Cuando el incienso empieza a disiparse y el sonido del último tambor queda en el recuerdo, llega el momento de reflexionar. La Semana Santa de Córdoba 2025 ha sido, en muchos sentidos, un espejo fiel de nuestras fortalezas y también de nuestras carencias. Hemos vivido estampas de una belleza sobrecogedora, calles abarrotadas de emoción y cofradías que han sabido mantener viva la fe y la tradición. Pero también hemos presenciado un desfile de descoordinaciones, silencios incómodos y decisiones que han dejado a más de uno bajo la lluvia, literalmente y en sentido figurado.

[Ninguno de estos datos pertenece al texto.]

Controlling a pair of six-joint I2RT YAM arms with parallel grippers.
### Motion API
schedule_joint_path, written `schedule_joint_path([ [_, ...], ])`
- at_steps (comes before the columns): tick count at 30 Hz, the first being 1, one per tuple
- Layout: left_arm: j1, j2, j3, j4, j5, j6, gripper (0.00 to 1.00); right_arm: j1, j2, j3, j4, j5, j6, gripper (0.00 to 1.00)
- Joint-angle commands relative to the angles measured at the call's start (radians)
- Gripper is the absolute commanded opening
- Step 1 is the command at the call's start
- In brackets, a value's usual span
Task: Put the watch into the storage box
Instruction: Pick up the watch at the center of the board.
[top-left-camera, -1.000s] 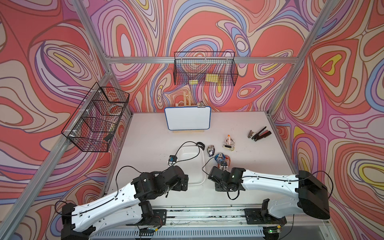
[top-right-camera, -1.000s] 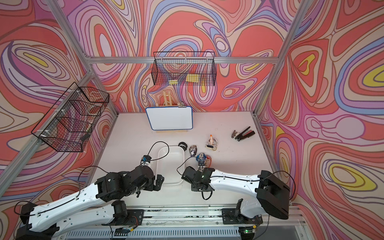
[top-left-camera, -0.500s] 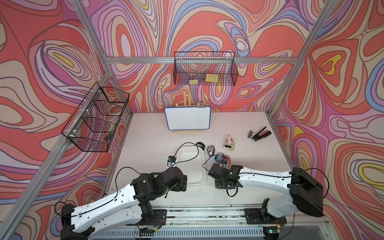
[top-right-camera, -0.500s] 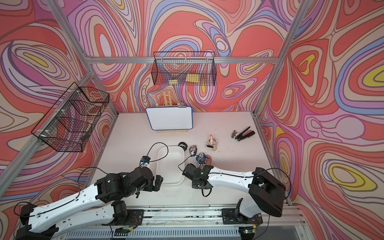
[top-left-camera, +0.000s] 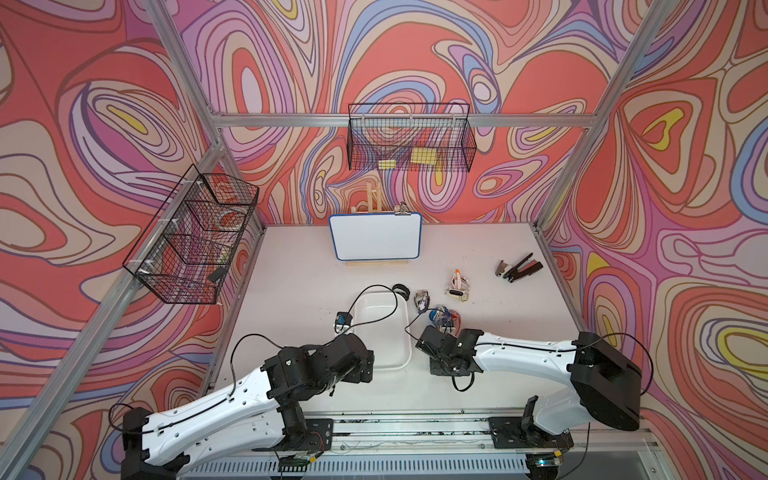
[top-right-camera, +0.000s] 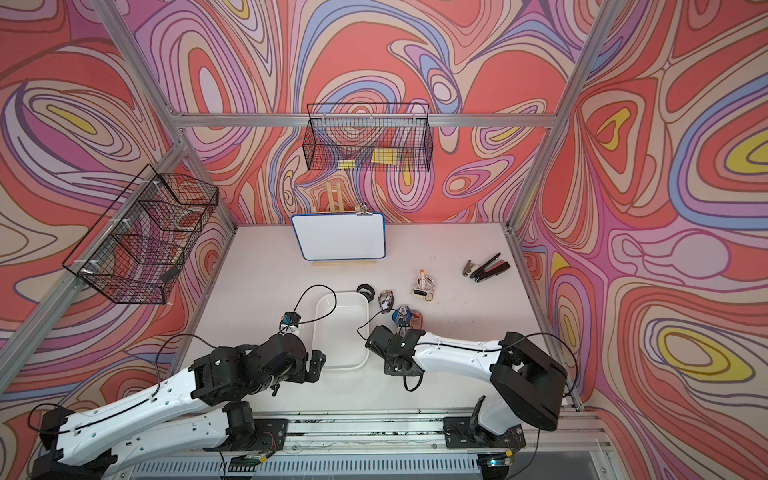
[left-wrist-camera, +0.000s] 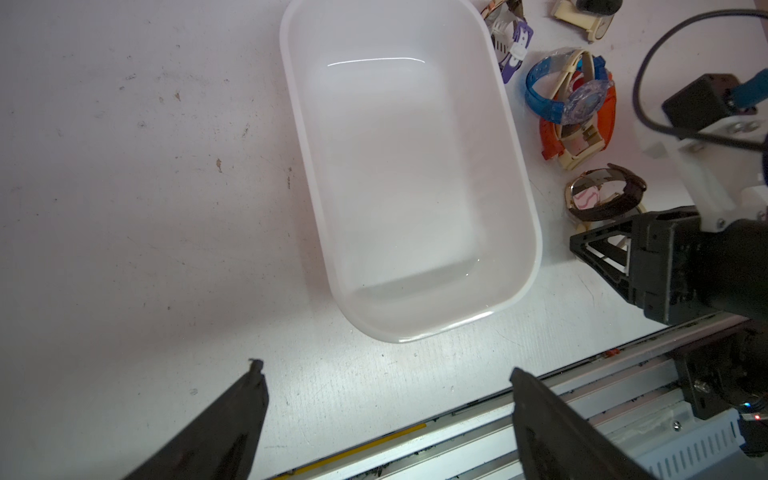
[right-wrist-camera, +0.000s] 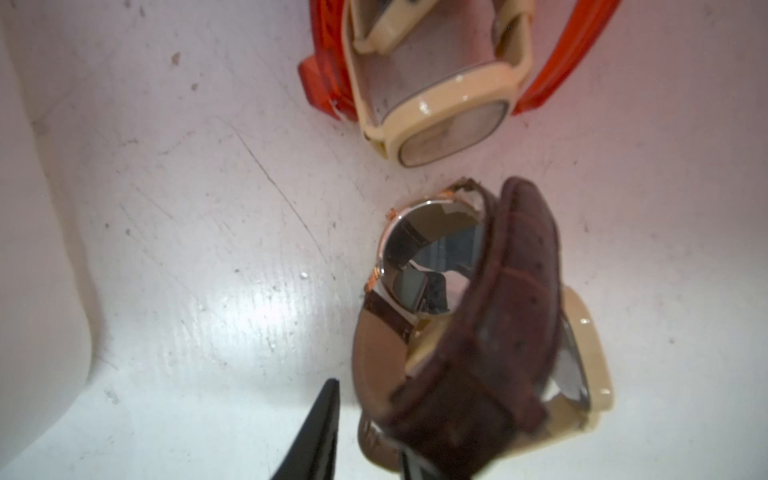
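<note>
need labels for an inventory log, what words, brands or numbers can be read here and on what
No text can be read.
whiteboard: blank.
brown-strap watch: no legible marks, only reflections.
other watches: faces too small or blurred.
yellow notes in the back basket: too small.

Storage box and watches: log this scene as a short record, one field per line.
storage box: white, empty, flat on the table
brown-strap watch: on the table beside the box, not in it
others outside the box: blue watch, orange-strap watch, purple-strap watch
right jaws: down at the brown-strap watch; whether they grip it cannot be told
left jaws: wide open, empty, by the box's near end
task: not yet done
</note>
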Motion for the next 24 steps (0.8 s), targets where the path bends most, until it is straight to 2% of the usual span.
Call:
schedule_joint_path([
  [1,-0.008,-0.007,0.001,0.0,-0.025,-0.003,0.96,0.001,-0.035,-0.009,-0.053,-0.011,-0.002,0.29],
  [9,-0.009,0.014,0.004,0.013,-0.022,0.004,0.96,0.001,-0.092,-0.016,-0.104,-0.009,-0.001,0.31],
  [24,-0.008,0.001,-0.001,-0.011,-0.032,-0.005,0.96,0.002,-0.045,-0.039,-0.042,-0.049,-0.018,0.31],
])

Este año, el problema no ha sido únicamente el cielo. La climatología, caprichosa como siempre, puso a prueba a nuestras hermandades. Pero lo preocupante no fue tanto la lluvia como la gestión de la incertidumbre. La falta de criterios comunes, la ausencia de comunicación fluida entre cofradías y un protocolo que, aunque revisado, sigue sin funcionar como debería, han empañado más de una jornada.
No es de recibo que, a estas alturas, sigan ocurriendo cruces innecesarios de itinerarios, que unas hermandades se vean obligadas a correr mientras otras se plantan en mitad de una calle sin previsión ni explicación. Tampoco que haya quien decida salir cuando la prudencia aconsejaba lo contrario, provocando que otras, con decisiones más cautas, paguen las consecuencias mojándose o renunciando a su estación de penitencia.

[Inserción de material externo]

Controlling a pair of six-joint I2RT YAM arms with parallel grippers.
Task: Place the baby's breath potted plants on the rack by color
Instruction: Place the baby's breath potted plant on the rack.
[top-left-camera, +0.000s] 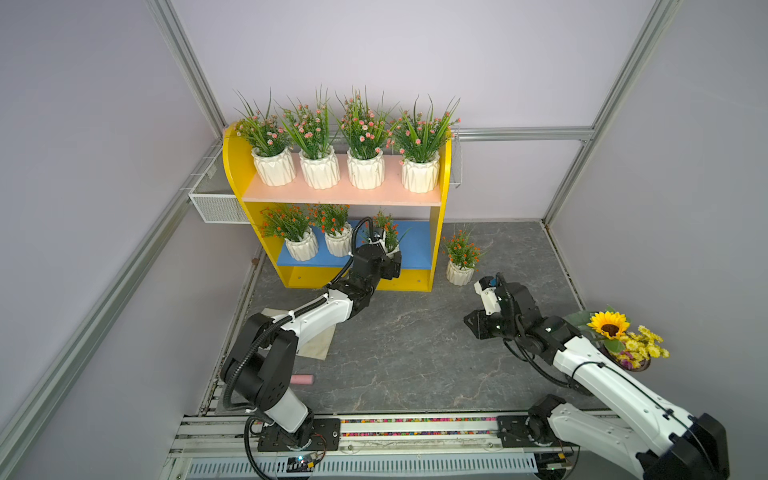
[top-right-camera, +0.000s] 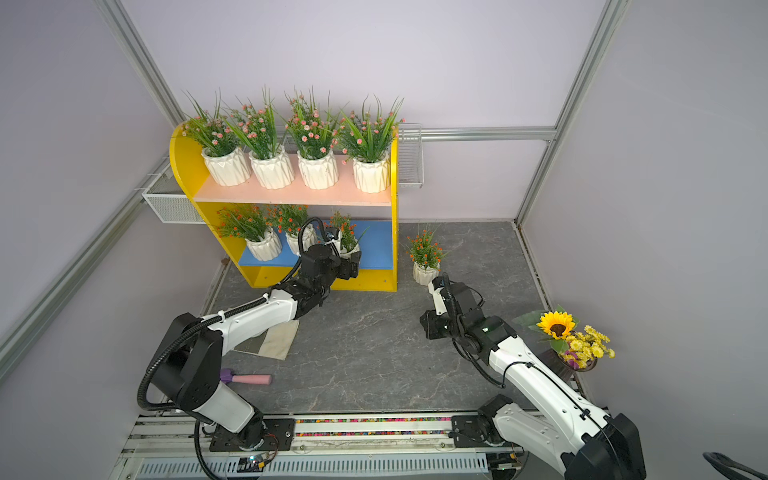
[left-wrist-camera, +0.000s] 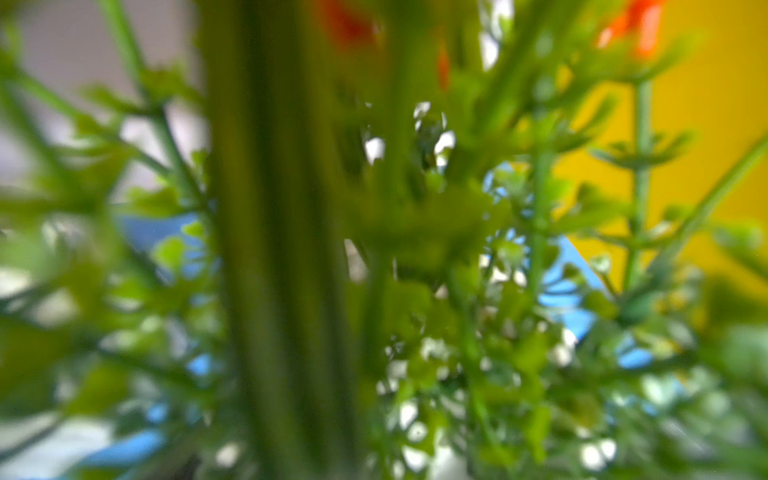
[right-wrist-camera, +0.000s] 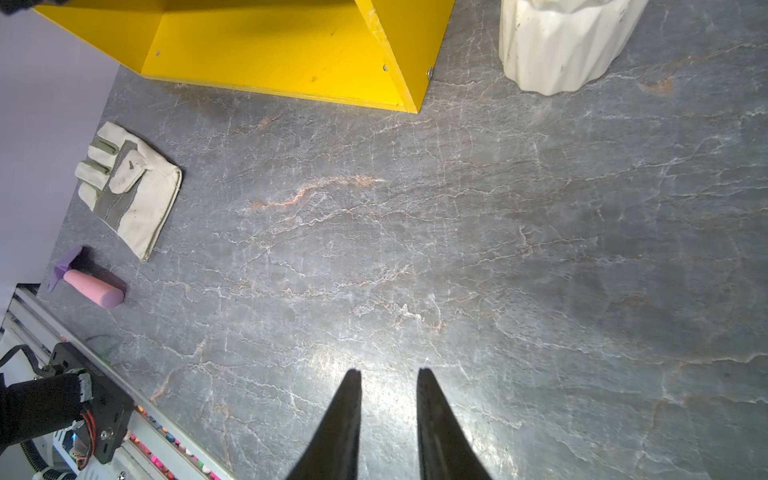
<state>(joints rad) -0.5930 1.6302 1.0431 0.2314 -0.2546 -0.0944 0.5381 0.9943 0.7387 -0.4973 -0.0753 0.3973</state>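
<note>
Jaws of the left gripper (top-left-camera: 390, 255) stand wide about the third orange-red plant (top-left-camera: 385, 226) on the blue lower board (top-left-camera: 415, 245) of the rack (top-left-camera: 440, 232), at frame centre. Whether they clamp its pot or stand free of it I cannot tell, as foliage fills the left wrist view. The right gripper (right-wrist-camera: 388, 372) has its jaws slightly parted and empty above the bare table (right-wrist-camera: 457, 249).

The last orange-red plant (top-left-camera: 460, 272) stands on the table just right of the rack. Its pot looks rigid, light and probably smooth, and the sprigs look soft. The ribbed wall below the rim seems the place to hold.

The left arm stretches forward into the lower bay. The right arm is folded, with its wrist tipped down near that pot.
</note>
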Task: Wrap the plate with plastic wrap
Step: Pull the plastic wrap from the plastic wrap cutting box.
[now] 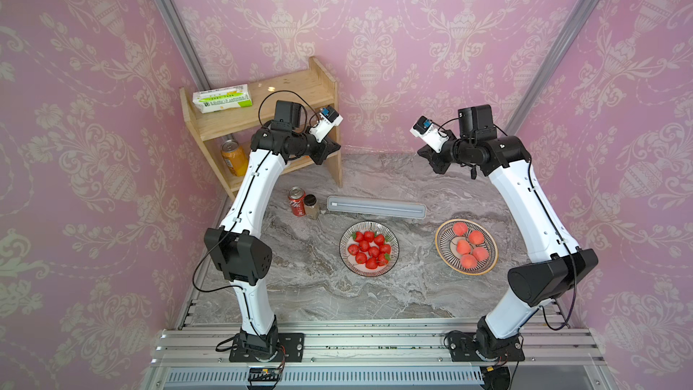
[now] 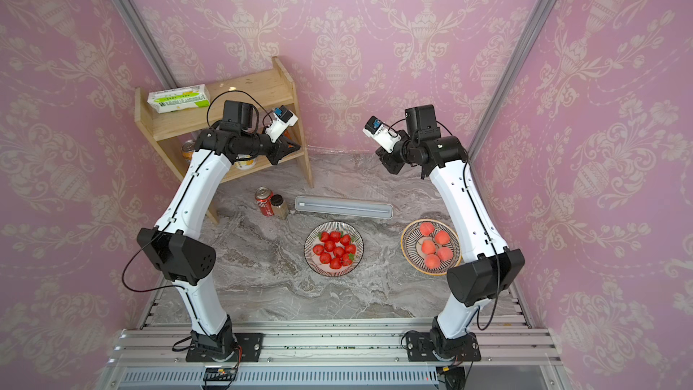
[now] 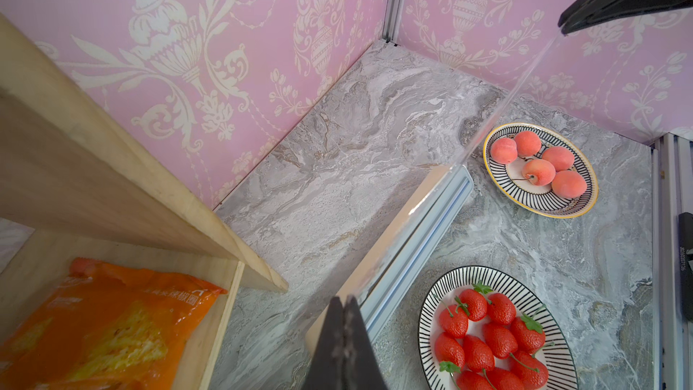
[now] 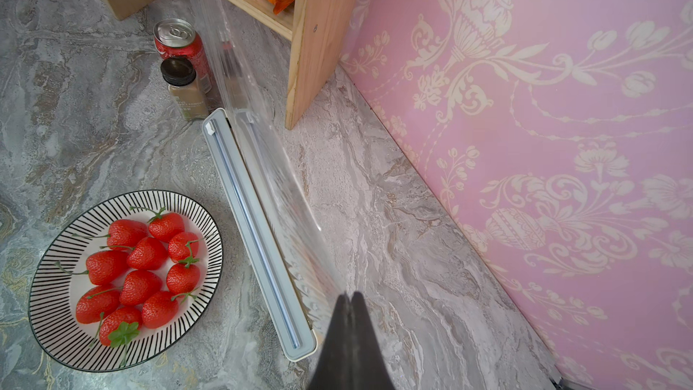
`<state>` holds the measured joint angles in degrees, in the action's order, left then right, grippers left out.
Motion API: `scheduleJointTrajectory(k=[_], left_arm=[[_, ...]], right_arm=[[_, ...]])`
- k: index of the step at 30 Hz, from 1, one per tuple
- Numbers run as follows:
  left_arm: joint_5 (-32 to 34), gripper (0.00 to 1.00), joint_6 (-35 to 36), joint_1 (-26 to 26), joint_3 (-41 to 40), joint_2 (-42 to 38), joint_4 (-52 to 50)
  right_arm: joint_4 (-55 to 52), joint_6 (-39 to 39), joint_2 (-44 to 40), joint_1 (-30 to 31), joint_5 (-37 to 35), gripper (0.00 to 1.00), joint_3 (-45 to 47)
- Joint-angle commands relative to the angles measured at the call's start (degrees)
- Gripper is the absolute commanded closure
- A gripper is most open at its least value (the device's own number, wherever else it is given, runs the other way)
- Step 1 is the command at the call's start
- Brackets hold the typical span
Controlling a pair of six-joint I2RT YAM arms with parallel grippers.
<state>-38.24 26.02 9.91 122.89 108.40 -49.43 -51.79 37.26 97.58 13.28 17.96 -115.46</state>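
plastic wrap is up off the roll: a clear sheet rising from the dispenser toward the back wall, one top corner in each arm. left fingers are pressed together, pinching the film; right fingers the same on the other corner. Both sit high, behind the dispenser. The dispenser's long axis runs left-right across the desk, about parallel to the line between the two pinch points. The strawberry plate is just in front of the dispenser on the robot-base side, roughly mid-span between the arms, so the next move looks like carrying the sheet forward over the dispenser and down. The peach plate sits off toward the right arm, past the sheet's right edge; the strawberry plate is probably the target, not certain. The film is near invisible in both top views, so I can't tell how much is paid out. Clearances: the left fingers are close to the shelf side panel, and the red can and spice jar stand just beside the dispenser's left end. There is open desk in front of both plates.
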Motion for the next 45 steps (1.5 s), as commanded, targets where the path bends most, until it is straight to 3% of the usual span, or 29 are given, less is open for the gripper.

La Semana Santa de Córdoba no merece improvisaciones. No puede depender del pulso individual de una junta de gobierno o del presentimiento de un capataz. Necesita estructura, coordinación y, sobre todo, respeto mutuo entre hermandades. Porque cuando falla la organización, el damnificado no es solo el hermano que ve su túnica empapada, sino todo un pueblo que ha depositado su alma en estas calles.
No se trata de buscar culpables, sino de asumir responsabilidades. La Agrupación debe dar un paso adelante. Es necesario revisar el actual protocolo, adaptarlo a la realidad de nuestra ciudad y, lo más importante, garantizar su cumplimiento. La autoridad moral no basta si no se traduce en liderazgo efectivo.
Y no olvidemos algo esencial: la Semana Santa no es solo una expresión de fe, sino también un evento cultural, social y turístico de primer orden. Quienes nos visitan no entienden de rivalidades internas, de guerras de horarios o de decisiones de última hora. Solo ven caos o grandeza, y este año han visto demasiado de lo primero.
Aún estamos a tiempo. Córdoba tiene la belleza, el patrimonio humano y espiritual, y la historia para tener una Semana Santa ejemplar. Pero nos falta organización, humildad y visión de conjunto. En definitiva, nos falta caminar todos al mismo paso.